A Complex Wavelet Approach for Shift-Invariant Convolutional Neural Networks

Speciality : Mathématiques et Informatique

14/06/2023 - 14:00 Hubert Leterme (Université Grenoble Alpes) IMAG, Salles de séminaire 1 & 2 (ground floor)

Keywords :

computer vision
image processing
wavelets

Despite significant advancements in computer vision over the past decade, convolutional neural networks (CNNs) still suffer from a lack of mathematical understanding. In particular, stability properties with respect to small transformations such as translations, rotations, scaling or deformations are only partially understood. While there is a broad literature on this topic, some gaps remain, specifically with regard to the combined effect of convolution and max pooling layers in producing near shift-invariant feature representations. This property is of utmost importance for classification, since two shifted versions of a single input image are expected to receive the same label.

It is well-known that subsampled convolutions with band-pass filters are prone to producing unstable image representations when inputs are shifted by a few pixels. The first contribution of this thesis consists in proving that a nonlinear max pooling operator can partially restore shift invariance. By applying results from the wavelet theory, and adopting a probabilistic point of view, we reveal a similarity between the max pooling of real-valued convolutions, as implemented in conventional architectures, and the modulus of complex-valued convolutions, for which a measure of shift invariance is established.

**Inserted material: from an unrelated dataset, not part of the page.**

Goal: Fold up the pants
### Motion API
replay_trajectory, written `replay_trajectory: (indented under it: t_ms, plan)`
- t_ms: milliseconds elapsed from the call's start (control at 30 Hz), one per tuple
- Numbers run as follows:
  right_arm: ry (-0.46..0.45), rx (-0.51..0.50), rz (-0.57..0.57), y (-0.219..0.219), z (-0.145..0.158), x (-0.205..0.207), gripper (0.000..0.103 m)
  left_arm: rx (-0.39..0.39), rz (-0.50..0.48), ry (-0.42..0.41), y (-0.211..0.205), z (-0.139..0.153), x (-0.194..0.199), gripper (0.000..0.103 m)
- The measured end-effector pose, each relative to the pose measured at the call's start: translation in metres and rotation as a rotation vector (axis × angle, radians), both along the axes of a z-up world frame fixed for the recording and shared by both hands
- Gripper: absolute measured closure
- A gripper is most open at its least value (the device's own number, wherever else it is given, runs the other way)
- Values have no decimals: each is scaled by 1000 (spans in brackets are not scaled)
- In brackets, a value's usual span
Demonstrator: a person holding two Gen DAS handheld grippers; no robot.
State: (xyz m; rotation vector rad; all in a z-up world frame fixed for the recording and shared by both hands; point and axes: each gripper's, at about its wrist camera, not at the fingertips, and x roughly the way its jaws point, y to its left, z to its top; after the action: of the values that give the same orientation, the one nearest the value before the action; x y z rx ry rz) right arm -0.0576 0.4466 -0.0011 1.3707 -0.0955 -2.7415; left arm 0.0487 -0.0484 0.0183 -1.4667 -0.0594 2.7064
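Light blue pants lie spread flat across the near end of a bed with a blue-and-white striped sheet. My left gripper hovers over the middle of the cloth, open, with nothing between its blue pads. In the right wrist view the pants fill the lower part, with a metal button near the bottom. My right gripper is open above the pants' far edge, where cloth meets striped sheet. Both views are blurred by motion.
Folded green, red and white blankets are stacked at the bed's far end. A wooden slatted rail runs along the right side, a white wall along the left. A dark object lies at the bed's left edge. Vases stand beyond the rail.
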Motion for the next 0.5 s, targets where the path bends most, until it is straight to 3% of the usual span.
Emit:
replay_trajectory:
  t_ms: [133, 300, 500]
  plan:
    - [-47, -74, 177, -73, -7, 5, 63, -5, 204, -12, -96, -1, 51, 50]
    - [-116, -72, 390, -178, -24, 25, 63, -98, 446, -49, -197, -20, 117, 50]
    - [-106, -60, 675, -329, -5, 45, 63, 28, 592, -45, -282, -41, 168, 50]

However, for specific filter frequencies, this similarity is lost, and CNNs become unstable to translations. This phenomenon, known as aliasing, can be avoided by employing additional low-pass filters in strategic locations of the network architecture, as several authors have done in recent years. While their methods effectively increase both shift invariance and prediction accuracy, they come at the cost of significant loss of high-frequency information. As a second contribution, we present a novel antialiasing method which, unlike previous methods, preserves this information. Relying on our theoretical study, the key idea is to exploit the properties of complex convolutions to guarantee near-shift invariance for any filter frequency. By adding an imaginary part to high-frequency kernels and replacing the max pooling layer with a simple modulus operator, we empirically evidence an increase in the network's stability and a lower error rate compared to previous approaches based on low-pass filtering.

In conclusion, the aim of this thesis is twofold: improving the mathematical understanding of CNNs from the perspective of shift invariance, and improving the tradeoff between stability and information preserving, based on our theoretical contribution which is grounded in wavelet theory. Our findings thus have the potential to positively impact various applications of computer vision, especially in fields that require theoretical guarantees.

President:

Prof. Massih-Reza Amini (Université Grenoble Alpes)

Directors:

Prof. Valérie Perrier (Grenoble INP - UGA )
Dr. Karteek Alahari (Inria, Université Grenoble Alpes )
Dr. Kévin Polisano (CNRS, Université Grenoble Alpes )

Raporteurs:

Prof. François Malgouyres (Université Toulouse III - Paul Sabatier )
Dr. Nelly Pustelnik (CNRS, ENS de Lyon )

Examinators:

Prof. Joan Bruna (New York University )
Dr. Gabriel Peyré (CNRS, ENS Paris )